● **Task to complete**:
Copy out all lines bearing the word "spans" from the listing below.

● **Provided data**:
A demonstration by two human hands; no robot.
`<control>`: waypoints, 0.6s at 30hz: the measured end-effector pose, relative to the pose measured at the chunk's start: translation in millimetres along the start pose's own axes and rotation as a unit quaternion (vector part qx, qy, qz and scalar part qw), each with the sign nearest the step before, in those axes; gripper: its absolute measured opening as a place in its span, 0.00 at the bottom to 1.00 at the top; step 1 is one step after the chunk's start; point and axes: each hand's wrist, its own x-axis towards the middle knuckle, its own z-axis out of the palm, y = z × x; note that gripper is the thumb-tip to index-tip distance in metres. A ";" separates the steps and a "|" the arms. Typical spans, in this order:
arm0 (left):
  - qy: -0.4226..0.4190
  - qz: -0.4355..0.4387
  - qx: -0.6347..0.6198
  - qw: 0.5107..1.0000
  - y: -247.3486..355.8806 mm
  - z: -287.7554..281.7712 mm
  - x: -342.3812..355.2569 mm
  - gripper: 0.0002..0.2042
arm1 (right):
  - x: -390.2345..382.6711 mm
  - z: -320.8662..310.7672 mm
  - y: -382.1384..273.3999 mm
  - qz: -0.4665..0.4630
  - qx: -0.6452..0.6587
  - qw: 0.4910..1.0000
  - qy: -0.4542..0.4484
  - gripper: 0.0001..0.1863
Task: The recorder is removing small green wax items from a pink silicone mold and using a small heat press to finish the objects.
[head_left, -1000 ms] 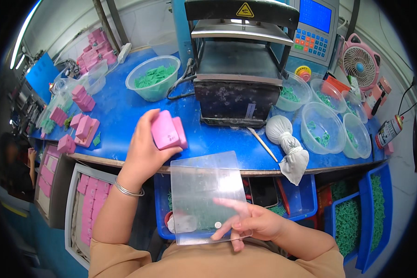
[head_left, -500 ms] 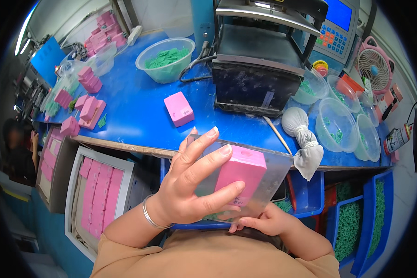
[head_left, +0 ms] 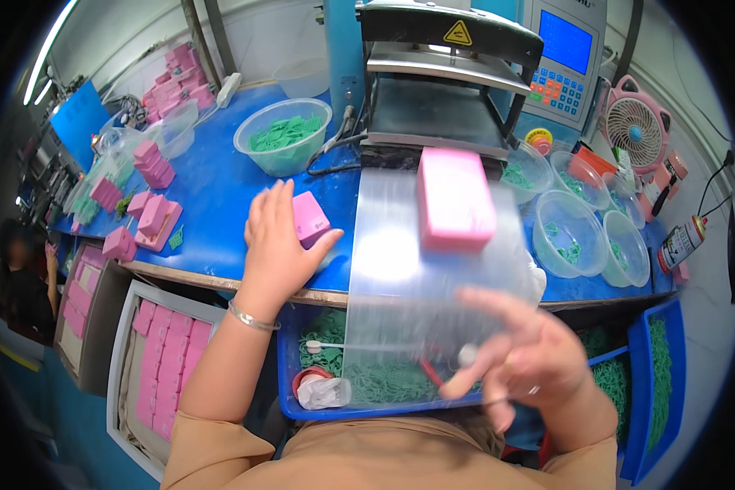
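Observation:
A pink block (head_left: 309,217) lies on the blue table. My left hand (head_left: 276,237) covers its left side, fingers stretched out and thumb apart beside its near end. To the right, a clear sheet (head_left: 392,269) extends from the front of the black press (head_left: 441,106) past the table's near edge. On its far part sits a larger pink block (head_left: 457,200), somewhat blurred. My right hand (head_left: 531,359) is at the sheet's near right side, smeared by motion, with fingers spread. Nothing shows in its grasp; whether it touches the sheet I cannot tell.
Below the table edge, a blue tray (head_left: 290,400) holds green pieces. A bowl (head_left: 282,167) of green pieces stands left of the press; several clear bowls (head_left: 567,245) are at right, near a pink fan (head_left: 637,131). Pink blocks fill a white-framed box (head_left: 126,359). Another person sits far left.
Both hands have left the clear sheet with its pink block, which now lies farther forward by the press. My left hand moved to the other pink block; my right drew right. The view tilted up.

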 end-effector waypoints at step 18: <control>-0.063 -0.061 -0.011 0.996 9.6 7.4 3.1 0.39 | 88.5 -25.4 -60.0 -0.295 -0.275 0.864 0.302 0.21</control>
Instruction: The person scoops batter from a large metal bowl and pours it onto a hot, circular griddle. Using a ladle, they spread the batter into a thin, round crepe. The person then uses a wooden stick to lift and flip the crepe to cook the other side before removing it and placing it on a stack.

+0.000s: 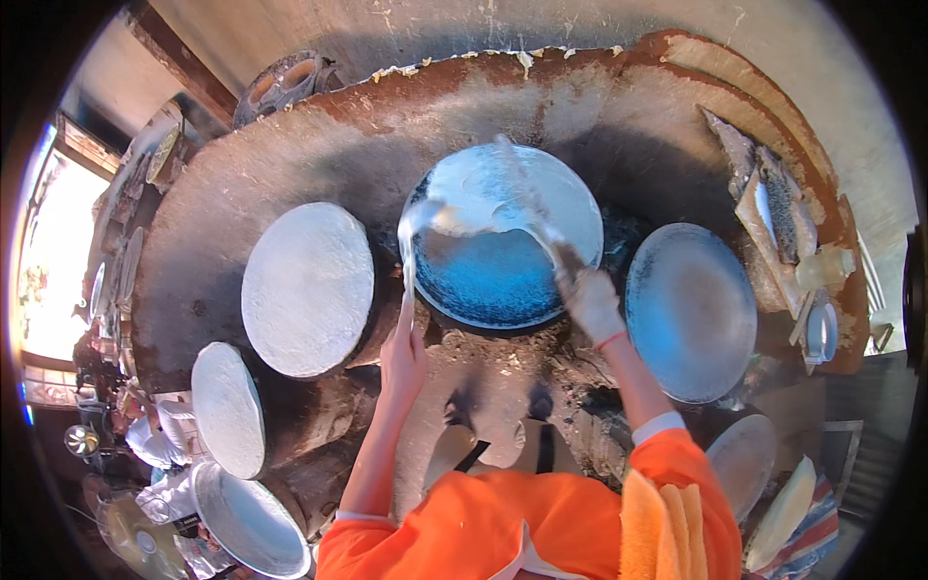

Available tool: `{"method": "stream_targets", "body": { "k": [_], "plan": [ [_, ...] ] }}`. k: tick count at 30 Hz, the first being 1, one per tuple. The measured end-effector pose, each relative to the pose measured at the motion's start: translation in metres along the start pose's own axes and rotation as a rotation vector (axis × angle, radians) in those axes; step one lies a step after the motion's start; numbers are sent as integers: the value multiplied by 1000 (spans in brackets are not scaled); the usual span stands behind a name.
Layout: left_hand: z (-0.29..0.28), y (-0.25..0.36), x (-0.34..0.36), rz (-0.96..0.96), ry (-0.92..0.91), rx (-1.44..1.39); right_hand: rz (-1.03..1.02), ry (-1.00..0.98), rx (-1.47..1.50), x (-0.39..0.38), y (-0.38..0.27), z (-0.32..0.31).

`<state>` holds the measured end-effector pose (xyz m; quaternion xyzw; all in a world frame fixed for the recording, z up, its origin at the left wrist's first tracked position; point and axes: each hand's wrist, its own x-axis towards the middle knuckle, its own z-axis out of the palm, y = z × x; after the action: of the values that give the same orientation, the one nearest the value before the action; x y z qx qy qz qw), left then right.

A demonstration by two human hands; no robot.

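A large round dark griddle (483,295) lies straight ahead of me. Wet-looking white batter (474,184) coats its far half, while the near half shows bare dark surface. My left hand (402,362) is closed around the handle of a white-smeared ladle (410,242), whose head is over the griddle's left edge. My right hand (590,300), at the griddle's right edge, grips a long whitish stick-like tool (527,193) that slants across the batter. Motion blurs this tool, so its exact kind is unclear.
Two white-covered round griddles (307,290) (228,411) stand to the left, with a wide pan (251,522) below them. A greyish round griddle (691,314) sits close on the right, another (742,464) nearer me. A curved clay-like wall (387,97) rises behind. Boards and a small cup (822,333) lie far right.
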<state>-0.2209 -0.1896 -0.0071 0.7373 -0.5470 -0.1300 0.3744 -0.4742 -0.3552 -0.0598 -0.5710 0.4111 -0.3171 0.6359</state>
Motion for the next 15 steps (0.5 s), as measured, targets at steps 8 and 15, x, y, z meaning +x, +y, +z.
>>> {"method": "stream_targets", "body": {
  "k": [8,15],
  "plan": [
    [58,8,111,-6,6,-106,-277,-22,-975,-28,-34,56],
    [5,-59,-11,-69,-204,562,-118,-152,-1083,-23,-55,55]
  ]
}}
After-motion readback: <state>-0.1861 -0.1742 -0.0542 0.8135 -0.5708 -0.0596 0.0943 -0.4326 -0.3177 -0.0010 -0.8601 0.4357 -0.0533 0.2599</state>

● **Written solution**:
`<control>`: waypoints, 0.6s at 30hz: the measured end-effector pose, relative to the pose measured at the chunk's start: translation in millimetres along the start pose's own axes and rotation as a unit quaternion (vector part qx, qy, qz and scalar part qw), each with the sign nearest the step before, in those axes; gripper: its absolute measured opening as a place in its span, 0.00 at the bottom to 1.00 at the top; step 1 is one step after the chunk's start; point and axes: each hand's wrist, its own x-axis towards the middle knuckle, its own z-axis out of the palm, y = z × x; note that gripper is the thumb-tip to index-tip distance in metres. A ";" separates the steps and a "|" the arms. Typical spans, in this order:
Available tool: `{"method": "stream_targets", "body": { "k": [_], "plan": [ [_, ...] ] }}`. k: tick count at 30 Hz, the first being 1, one per tuple. The measured end-effector pose, each relative to the pose measured at the motion's start: translation in metres along the start pose's own axes and rotation as a rotation vector (axis × angle, radians) in those axes; step one lies a step after the motion's start; numbers are sent as integers: the value multiplied by 1000 (spans in brackets are not scaled); the usual span stands behind a name.

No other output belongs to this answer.